We are called to prepare, too. Not just our homes for Christmas with tinsel and trees, but our hearts. Our lives. We’re called to prepare just as John did – by looking back to the prophets of Israel and remembering God’s promises made known to us through them. Then, looking around, analyzing our current context in light of God’s promises. And repenting of that which is wrong. John calls us to repent to make way for Christ to come. To change. Then we can look forward to the future with hope.

The road to where I lived in Guatemala was jokingly called the “calle de Dolores” by my Guatemalan family. The calle de Dolores means, the street of pain or street of sorrows, and it was called that because it was a bruising, bumping experience to drive from the valley to the mountainside where my family lived. the sheer number of rocks and potholes made it painful to drive.

Martin, the father of the family I lived with, was the driver for Presgov, the entity of the national church in Guatemala that hosted mission groups from outside the country. That meant he often went home with a van or bus in order to leave at the crack of dawn to get groups from the airport, to save himself the expense of staying overnight in Guatemala City. It was to his great frustration that the road did not go all the way to his property – turning off the calle de Dolores toward the family compound, one had to cross an uneven field of boulders on foot to get to their house.

Martin’s great project was to build a parking area close to their house. Whenever Martin had a day off, he would enlist the help of a few friends and neighbors and work to dig out boulders and move rocks from the field. I can remember one particularly stubborn stone that refused to budge. No amount of digging could get him to the bottom of it. He even attacked it with dynamite on more than one occasion, to no avail. But he was determined to make a driveway, and if had to blast his way to it, he would.

In the wilderness, prepare the way of the Lord. What boulders do we need to move to make a way for Christ to enter our lives and our world this Advent?

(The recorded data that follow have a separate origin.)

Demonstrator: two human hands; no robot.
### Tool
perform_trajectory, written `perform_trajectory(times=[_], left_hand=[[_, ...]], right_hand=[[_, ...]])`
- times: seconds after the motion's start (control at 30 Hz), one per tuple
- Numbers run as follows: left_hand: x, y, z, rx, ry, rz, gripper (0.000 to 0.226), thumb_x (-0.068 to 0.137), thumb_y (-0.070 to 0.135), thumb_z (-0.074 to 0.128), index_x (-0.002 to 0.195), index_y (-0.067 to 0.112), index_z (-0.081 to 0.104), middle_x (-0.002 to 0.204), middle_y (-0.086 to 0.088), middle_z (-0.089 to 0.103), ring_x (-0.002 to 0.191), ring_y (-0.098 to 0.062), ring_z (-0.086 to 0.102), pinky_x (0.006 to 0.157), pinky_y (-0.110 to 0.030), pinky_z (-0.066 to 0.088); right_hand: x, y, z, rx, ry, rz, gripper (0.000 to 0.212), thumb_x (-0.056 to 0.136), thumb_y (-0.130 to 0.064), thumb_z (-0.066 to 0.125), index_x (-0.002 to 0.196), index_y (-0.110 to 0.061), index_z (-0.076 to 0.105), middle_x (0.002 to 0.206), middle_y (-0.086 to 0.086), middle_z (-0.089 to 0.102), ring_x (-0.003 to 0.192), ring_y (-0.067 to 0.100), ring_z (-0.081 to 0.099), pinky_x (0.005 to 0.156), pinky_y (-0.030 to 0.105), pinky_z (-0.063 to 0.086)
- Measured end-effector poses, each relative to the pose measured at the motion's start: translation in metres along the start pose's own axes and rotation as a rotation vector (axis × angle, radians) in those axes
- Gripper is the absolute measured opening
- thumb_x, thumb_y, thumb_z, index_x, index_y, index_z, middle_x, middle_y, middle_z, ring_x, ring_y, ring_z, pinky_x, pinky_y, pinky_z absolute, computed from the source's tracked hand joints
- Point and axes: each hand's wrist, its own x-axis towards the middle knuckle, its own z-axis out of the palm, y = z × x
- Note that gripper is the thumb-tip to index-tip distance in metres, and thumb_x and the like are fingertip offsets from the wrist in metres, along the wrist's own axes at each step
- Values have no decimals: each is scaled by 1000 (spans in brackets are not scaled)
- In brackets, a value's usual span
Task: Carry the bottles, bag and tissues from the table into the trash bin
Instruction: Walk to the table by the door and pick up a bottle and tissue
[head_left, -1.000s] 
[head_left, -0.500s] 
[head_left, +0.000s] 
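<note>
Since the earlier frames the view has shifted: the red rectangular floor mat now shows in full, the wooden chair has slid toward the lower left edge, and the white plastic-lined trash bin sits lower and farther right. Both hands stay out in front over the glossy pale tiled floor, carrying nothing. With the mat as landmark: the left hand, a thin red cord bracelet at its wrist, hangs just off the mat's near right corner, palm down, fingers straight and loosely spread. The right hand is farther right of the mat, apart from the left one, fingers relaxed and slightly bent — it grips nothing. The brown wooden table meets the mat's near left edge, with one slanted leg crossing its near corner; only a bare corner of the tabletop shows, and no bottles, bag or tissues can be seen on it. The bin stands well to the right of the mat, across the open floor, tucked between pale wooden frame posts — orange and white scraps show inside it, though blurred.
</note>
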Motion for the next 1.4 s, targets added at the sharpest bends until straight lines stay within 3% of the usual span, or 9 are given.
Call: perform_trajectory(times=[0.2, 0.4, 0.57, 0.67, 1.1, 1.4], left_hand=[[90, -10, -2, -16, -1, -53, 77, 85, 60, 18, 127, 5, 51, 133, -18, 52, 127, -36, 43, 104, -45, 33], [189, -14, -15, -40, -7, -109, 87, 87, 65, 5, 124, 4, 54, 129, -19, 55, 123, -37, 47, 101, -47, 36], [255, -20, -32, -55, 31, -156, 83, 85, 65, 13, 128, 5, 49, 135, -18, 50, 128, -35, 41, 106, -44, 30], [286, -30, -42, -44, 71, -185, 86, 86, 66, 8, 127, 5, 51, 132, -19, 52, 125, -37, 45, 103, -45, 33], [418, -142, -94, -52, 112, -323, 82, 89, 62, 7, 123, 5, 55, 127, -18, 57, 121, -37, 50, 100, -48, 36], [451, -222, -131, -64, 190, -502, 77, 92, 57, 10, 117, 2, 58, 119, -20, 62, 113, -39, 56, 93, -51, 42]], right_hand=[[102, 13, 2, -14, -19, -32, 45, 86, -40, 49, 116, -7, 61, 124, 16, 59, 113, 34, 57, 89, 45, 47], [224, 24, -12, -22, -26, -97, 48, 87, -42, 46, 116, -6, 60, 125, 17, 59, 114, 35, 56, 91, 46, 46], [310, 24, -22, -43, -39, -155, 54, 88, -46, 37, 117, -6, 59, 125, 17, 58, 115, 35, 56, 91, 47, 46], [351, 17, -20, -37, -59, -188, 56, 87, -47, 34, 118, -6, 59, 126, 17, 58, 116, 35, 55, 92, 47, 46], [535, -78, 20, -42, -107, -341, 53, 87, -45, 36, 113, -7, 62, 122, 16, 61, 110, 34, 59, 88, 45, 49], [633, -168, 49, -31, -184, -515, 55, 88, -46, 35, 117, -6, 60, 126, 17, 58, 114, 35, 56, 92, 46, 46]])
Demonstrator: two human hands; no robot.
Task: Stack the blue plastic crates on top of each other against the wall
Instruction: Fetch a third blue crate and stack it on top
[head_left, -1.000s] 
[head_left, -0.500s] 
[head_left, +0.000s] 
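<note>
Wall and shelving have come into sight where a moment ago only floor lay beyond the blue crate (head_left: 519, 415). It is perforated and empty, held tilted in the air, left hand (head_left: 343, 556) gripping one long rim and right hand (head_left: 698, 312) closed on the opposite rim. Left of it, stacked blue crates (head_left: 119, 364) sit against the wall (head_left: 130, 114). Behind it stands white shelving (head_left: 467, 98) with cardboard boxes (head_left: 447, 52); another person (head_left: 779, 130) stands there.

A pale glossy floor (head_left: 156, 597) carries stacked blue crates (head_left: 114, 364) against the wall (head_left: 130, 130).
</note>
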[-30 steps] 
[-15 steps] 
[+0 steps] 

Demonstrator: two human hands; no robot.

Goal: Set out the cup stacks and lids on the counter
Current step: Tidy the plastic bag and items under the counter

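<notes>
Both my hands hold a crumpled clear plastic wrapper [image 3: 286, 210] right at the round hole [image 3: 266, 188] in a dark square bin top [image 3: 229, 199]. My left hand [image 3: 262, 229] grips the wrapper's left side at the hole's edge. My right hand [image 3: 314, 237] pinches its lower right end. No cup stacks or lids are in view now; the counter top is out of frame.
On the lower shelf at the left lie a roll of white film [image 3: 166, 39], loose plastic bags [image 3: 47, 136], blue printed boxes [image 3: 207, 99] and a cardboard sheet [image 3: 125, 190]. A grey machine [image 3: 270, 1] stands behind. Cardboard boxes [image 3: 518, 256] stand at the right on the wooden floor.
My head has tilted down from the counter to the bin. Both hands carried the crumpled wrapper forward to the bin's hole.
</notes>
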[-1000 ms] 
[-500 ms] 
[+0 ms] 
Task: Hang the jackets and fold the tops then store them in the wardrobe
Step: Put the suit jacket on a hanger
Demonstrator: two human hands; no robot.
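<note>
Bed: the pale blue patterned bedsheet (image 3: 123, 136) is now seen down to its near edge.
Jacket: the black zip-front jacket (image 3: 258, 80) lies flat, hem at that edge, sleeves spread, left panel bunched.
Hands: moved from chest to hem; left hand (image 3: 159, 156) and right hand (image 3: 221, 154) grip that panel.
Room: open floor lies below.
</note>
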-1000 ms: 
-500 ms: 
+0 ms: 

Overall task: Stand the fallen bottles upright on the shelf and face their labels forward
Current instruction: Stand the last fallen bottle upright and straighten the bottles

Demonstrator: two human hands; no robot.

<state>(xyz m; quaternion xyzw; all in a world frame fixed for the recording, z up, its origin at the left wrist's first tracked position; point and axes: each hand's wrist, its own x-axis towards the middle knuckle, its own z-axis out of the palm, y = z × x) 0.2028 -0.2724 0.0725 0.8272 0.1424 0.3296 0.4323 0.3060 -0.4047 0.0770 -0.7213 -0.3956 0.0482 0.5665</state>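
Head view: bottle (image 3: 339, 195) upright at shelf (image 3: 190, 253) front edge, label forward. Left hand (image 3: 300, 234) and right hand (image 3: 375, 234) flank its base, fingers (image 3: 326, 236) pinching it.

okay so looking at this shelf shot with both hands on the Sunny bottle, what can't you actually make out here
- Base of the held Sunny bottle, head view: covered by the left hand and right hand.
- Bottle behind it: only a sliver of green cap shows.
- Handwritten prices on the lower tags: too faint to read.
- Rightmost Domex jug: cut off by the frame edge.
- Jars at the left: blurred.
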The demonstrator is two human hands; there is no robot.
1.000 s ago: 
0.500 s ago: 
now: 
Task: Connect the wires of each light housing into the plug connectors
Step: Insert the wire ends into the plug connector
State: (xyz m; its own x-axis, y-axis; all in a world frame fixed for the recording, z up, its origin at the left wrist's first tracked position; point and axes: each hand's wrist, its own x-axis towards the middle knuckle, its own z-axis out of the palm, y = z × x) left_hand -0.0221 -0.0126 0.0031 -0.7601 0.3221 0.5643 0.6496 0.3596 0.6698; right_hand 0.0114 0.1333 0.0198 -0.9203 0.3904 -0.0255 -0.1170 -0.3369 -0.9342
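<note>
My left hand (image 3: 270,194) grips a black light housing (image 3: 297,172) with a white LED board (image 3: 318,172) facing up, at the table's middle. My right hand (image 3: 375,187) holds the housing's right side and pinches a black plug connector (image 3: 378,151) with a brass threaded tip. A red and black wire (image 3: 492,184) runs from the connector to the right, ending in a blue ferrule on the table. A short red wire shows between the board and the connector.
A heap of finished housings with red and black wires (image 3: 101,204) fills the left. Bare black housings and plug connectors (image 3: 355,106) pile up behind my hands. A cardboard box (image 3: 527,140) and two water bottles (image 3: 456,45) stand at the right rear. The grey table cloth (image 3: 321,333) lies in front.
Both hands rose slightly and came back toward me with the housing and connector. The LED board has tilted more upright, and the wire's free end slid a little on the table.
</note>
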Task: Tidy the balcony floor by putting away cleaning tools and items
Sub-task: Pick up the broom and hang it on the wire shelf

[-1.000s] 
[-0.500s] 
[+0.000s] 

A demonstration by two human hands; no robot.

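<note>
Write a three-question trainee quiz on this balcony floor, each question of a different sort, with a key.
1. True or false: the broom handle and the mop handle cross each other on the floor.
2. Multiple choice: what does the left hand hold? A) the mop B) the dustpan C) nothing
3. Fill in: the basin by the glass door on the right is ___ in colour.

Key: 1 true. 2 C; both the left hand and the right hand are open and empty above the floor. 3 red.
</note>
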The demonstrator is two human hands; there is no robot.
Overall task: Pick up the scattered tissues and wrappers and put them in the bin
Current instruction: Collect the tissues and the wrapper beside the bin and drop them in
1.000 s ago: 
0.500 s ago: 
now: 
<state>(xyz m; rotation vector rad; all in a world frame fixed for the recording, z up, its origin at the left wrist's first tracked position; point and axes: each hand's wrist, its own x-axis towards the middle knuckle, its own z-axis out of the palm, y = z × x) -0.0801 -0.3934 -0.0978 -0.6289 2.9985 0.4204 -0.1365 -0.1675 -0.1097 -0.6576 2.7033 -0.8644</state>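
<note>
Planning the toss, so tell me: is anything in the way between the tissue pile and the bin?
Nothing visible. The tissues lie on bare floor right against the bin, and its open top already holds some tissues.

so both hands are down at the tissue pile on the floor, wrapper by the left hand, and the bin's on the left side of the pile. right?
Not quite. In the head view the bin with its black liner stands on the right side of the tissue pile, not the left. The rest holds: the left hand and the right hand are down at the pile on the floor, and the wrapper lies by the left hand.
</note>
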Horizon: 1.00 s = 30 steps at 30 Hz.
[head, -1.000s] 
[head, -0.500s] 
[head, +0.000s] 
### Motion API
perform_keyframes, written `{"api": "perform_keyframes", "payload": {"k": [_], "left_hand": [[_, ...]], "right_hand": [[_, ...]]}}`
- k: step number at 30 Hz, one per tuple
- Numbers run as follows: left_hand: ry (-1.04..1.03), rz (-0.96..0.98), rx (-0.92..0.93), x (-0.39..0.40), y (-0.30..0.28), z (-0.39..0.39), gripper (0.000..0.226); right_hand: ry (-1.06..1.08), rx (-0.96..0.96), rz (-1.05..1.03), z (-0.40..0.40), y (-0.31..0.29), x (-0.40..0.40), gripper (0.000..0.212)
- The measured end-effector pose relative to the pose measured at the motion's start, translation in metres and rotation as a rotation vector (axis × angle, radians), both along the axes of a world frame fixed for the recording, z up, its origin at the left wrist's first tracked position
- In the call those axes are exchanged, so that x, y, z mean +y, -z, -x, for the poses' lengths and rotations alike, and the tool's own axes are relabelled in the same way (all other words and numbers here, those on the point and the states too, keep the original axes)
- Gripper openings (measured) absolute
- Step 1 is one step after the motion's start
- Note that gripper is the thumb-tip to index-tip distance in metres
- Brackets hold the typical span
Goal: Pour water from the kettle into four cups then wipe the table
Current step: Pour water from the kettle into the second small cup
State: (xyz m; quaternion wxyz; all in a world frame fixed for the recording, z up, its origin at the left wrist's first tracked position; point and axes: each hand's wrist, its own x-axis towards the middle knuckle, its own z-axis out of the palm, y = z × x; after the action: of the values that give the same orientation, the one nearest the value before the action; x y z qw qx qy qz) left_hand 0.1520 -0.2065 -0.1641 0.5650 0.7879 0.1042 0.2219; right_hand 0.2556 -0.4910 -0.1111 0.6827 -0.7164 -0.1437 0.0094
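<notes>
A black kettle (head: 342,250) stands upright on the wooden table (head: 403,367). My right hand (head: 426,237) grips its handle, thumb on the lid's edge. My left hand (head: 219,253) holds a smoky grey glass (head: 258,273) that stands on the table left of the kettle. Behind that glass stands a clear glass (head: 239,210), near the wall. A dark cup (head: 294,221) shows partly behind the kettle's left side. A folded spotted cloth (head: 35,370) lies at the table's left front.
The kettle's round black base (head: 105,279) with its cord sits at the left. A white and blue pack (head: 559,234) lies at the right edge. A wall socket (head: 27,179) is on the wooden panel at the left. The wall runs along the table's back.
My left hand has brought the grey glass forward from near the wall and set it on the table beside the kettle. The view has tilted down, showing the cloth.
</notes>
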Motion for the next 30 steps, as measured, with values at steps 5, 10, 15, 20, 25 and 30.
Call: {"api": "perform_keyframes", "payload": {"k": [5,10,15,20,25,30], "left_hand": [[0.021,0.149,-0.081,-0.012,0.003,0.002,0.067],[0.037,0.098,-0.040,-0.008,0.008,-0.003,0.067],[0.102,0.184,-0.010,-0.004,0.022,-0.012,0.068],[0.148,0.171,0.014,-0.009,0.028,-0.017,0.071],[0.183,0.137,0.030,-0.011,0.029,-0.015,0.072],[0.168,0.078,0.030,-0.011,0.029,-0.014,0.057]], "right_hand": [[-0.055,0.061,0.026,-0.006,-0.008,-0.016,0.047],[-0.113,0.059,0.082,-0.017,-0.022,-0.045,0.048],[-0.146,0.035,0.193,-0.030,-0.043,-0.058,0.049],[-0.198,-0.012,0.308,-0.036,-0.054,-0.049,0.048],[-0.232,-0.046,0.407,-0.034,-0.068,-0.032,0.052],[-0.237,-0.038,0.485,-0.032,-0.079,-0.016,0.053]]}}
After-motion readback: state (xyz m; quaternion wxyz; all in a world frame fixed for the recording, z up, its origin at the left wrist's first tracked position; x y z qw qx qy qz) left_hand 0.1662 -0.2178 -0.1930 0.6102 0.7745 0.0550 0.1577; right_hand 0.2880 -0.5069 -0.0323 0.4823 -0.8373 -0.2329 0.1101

I have to wonder if the voices crying out against harassment, calling for respect in the workplace and everywhere else, are helping prepare us, pointing out that we need to repent. Just as Anita Hill and women like her prepared the way for our current moment.What other lone voices do we hear crying out in the wilderness? What prophets are speaking today? Who is analyzing the now with the hope of leading us to a different future? William Barber, proclaiming a national poor people’s campaign, for one.

Maybe we need to be in the wilderness to hear those voices…that is, anywhere we find people who are struggling to claim their power, anywhere that feels forsaken. Because that’s where the good news is needed most! The prophet brings news of our God made flesh – God entering into human life, to redeem it, all of it. God becomes embodied because our bodies matter – and that is very good news, indeed. A voice cries out in the wilderness, prepare the way of the Lord. How will YOU prepare this advent?

[1] Lewis, Karoline, “A Truth Telling Advent,” Working Preacher.org, 2014.